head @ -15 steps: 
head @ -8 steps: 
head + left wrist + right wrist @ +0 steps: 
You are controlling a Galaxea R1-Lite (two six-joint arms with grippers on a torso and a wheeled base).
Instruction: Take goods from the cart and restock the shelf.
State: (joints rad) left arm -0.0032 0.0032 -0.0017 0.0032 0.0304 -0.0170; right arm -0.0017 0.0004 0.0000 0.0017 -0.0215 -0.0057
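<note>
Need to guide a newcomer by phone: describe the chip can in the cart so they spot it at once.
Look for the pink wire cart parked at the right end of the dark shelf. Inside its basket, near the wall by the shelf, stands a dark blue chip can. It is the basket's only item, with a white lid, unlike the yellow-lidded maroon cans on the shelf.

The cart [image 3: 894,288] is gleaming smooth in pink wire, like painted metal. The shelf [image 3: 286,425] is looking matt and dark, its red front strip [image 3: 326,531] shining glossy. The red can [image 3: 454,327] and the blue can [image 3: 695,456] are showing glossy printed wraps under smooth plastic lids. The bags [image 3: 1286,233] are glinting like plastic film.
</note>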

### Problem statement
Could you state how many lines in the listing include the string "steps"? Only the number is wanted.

### Task output
3